UAE may help save Australia’s bleaching Great Barrier Reef

Study on how Gulf corals survive 36°C... and higher sea temperatures

ABU DHABI 13 August 2017: NYU Abu Dhabi researchers have announced that they may have found new insight into how coral reefs around the world will be able to cope with climate change.

A team of researchers are examining the genetics of a widespread coral to understand how corals survive extreme sea temperatures of 36 degrees Celsius or higher in the Arabian Gulf, making them more heat tolerant than any other corals on the planet, said Wam.

Australia’s Great Barrier Reef is in danger of bleaching due to climate change – and the death of its corals could have a devastating effect on global ecology.

“Rising sea temperatures are a primary cause of global coral reef bleaching, when water is too warm, corals expel the algae living in their tissues, causing the coral to turn white (known as coral bleaching).
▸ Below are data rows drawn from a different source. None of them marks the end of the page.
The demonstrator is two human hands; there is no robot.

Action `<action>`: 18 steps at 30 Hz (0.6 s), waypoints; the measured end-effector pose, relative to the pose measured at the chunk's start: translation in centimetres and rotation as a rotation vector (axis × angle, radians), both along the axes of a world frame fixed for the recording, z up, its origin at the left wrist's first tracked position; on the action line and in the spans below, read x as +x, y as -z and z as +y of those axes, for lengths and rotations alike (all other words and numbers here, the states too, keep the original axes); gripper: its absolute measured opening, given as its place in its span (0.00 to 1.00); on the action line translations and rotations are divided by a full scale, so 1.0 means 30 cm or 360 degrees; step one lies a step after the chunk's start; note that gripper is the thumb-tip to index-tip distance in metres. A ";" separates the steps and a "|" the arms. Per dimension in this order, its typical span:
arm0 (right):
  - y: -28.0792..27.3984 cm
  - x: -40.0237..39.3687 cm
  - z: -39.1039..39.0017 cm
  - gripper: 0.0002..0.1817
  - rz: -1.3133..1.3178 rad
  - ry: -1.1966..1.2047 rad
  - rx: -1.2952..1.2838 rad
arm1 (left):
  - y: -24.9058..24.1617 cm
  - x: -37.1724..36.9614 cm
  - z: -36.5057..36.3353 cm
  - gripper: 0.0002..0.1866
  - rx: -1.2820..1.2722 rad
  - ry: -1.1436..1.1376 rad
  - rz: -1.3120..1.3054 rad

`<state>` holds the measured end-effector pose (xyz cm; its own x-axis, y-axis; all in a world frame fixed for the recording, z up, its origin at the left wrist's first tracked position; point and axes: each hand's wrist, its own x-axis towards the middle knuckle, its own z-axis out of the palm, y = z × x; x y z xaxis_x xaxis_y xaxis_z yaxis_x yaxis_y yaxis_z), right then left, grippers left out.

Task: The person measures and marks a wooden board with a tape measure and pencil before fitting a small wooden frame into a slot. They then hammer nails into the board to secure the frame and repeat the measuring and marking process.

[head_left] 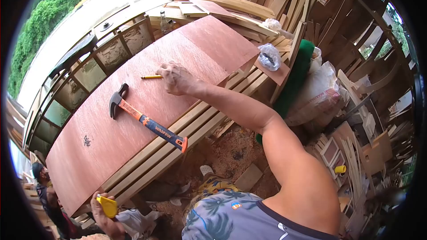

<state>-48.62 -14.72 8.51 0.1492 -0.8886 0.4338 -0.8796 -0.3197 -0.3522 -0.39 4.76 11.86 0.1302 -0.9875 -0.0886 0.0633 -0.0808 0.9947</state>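
A reddish plywood sheet (147, 120) lies across wooden beams in front of me. Over its middle, my right hand (175, 78) has its fingers curled round a yellow pencil (151, 77) whose dark tip points left. At the near left corner of the sheet, my left hand (103, 220) grips a yellow tape measure (107, 206); I see no blade drawn out. Between the hands lies a claw hammer (149, 119) with an orange and dark blue handle, its head on the plywood. A small pile of nails (86, 141) rests on the sheet's left part.
Long beams (169, 144) run under the sheet's near edge. A clear plastic bag (269, 57) with dark contents sits at the right end. Glass bottles (164, 21) stand behind the sheet. A co-worker (50, 200) is at lower left. Sawdust and wood scraps cover the floor.
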 end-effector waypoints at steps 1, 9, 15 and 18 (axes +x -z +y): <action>0.003 -0.019 0.006 0.18 -0.0007 -0.0014 -0.0017 | 0.000 0.078 -0.062 0.21 -0.0104 0.0006 -0.0059; 0.004 -0.149 0.039 0.20 -0.0145 -0.0112 0.0061 | 0.112 0.463 -0.473 0.20 -0.0301 -0.0556 -0.2117; -0.068 -0.191 0.049 0.19 -0.0177 -0.0081 0.0146 | 0.183 0.515 -0.565 0.24 -0.0220 -0.0633 -0.2379; -0.082 -0.293 -0.018 0.19 -0.0121 0.0045 -0.0061 | 0.172 0.484 -0.547 0.26 -0.0176 -0.0604 -0.2417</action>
<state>-57.42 -15.27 10.95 0.0898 -0.8745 0.4765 -0.8597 -0.3097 -0.4062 14.14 -11.64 6.70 0.2597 -0.8702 0.4187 -0.9651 -0.2185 0.1445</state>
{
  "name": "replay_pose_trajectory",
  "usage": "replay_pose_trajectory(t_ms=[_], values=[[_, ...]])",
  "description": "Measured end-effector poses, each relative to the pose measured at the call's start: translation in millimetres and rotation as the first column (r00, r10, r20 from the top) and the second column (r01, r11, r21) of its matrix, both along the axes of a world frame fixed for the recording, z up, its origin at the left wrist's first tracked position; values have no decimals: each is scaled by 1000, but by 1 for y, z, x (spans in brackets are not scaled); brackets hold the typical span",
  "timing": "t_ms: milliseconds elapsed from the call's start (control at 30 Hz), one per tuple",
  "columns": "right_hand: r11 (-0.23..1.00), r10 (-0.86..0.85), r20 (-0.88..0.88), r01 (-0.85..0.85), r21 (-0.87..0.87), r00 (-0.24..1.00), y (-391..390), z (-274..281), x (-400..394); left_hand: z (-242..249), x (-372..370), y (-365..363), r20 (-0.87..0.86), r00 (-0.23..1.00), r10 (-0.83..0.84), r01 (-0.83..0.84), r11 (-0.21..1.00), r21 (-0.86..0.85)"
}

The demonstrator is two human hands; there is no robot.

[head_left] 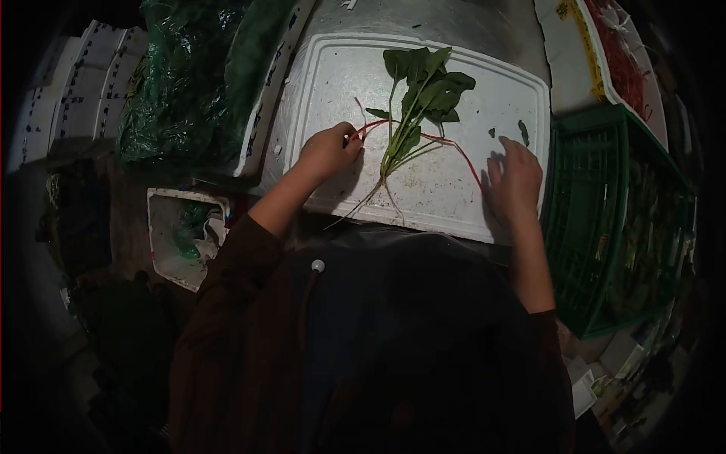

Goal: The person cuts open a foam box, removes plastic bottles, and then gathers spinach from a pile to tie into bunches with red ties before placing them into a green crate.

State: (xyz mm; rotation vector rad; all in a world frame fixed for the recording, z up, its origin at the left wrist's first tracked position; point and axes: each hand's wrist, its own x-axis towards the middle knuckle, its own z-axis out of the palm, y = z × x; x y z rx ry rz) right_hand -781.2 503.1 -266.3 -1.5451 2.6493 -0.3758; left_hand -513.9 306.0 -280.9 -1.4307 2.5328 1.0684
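A small bunch of spinach [412, 121] lies on a white foam lid [325, 83], leaves toward the far side and roots toward me. Across its stems runs a thin red tie [463, 154], with loose ends to both sides. My left hand [331, 153] is closed on the tie's left end, left of the stems. Over the right part of the lid, my right hand [516, 181] has its fingers apart, close to the tie's right end. No grip on the tie shows there. Small leaf scraps [523, 133] and dirt lie on the lid.
At the left stands a foam box [265, 113] with plastic-covered greens [189, 83]. Lower left is a white bin [170, 250]. A green crate [586, 227] stands close on the right, below a white box holding red ties [624, 60].
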Motion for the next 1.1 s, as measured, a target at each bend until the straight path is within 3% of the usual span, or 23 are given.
replay_pose_trajectory(t_ms=[67, 133, 233, 300, 400, 467, 533, 567, 633, 733, 767, 833, 867, 933, 1000, 1067, 1100], values=[[945, 293, 99, -272, -183, 951, -23, -1, 25, 2, 2, 2, 62, 998, 10, -8, 999, -47], [797, 564, -22, -552, -247, 825, -43, 0, 60, 10, -1, 3, 152, 985, -76, 98, 985, -139], [689, 702, -77, -702, -183, 708, -70, -22, 91, 13, 3, 2, 344, 937, -66, 167, 948, -273], [701, 712, -5, -711, -55, 702, -75, -42, 94, 10, 22, 0, 240, 968, -66, 165, 893, -418], [656, 753, -51, -755, -15, 656, -74, -36, 89, 17, 47, 6, 97, 995, -26, 80, 786, -612], [650, 760, -6, -760, 29, 650, -74, -32, 85, 40, 64, 11, 93, 996, 13, 46, 797, -603], [626, 772, 58, -773, 101, 633, -81, -13, 83, 65, 87, 18, -225, 973, -41, -108, 784, -611], [611, 762, 138, -773, 170, 633, -85, -6, 83, 80, 99, 19, -330, 944, 13, -245, 696, -675], [626, 762, 126, -772, 109, 636, -101, 7, 84, 108, 131, 12, -479, 873, 92, -468, 435, -769], [554, 831, 58, -811, -191, 554, -141, 47, 106, 134, 196, -22, -650, 724, 232, -670, 15, -742], [533, 839, 27, -814, -231, 543, -158, 65, 120, 134, 214, -29, -661, 719, 214, -680, 22, -733], [487, 849, -54, -818, -305, 526, -199, 98, 155, 130, 242, -48, -779, 424, 462, -906, 225, -360], [464, 849, -97, -821, -333, 519, -223, 111, 173, 126, 251, -54, -788, 423, 447, -905, 246, -347], [387, 836, -235, -836, -389, 496, -274, 140, 215, 117, 263, -61, -828, 354, 434, -888, 433, -153], [246, 776, -459, -877, -412, 434, -335, 153, 245, 116, 269, -68, -828, 345, 442, -868, 486, -103], [265, 700, -577, -904, -335, 420, -388, 162, 269, 118, 274, -69, -824, 331, 460, -854, 518, -54], [263, 704, -579, -908, -326, 412, -410, 166, 279, 122, 275, -69, -817, 388, 427, -857, 494, -148]])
Major coral bleaching events have occurred around the world, including significant events in Australia on the Great Barrier Reef, and experts expect to see continued damage in the coming years,” explained a NYU researcher.

The study, which was published in the scientific journal PLOS One, sought answers to whether these corals have genetically adapted to these extreme conditions or have physiologically acclimated to the heat. To this end, the genetic structure of the coral Platygyra daedalea and its symbiotic algae in the Arabian Gulf and the nearby Gulf of Oman were investigated.

“By looking at both corals and algae, we can get a better idea of whether one or both are involved in Gulf coral thermal tolerance,” said Edward Smith, a postdoctoral associate researcher at NYU Abu Dhabi.

Genetically Distinct

DNA analysis was performed on corals collected from reefs in the Arabian Gulf near Abu Dhabi and from sites in the slightly cooler Gulf of Oman around Fujairah and Muscat. This analysis found some key differences, revealing that the Arabian Gulf corals and their algae are genetically distinct from their counterparts in the Gulf of Oman.

According to Smith, limited gene flow exchange between regions indicates that Arabian Gulf corals have adapted to cope with their extreme conditions. “This is interesting because the results suggest that both the coral and their algae together contribute to the superior thermal tolerance traits of Arabian Gulf corals,” Smith said.

“Genetically adapted populations of corals and their symbionts in the Arabian Gulf are an important scientific resource”, he added. “This study will help us understand the mechanisms involved in coral thermal adaptation, and provide new insight into whether corals elsewhere in the world will be able to cope with climate change.”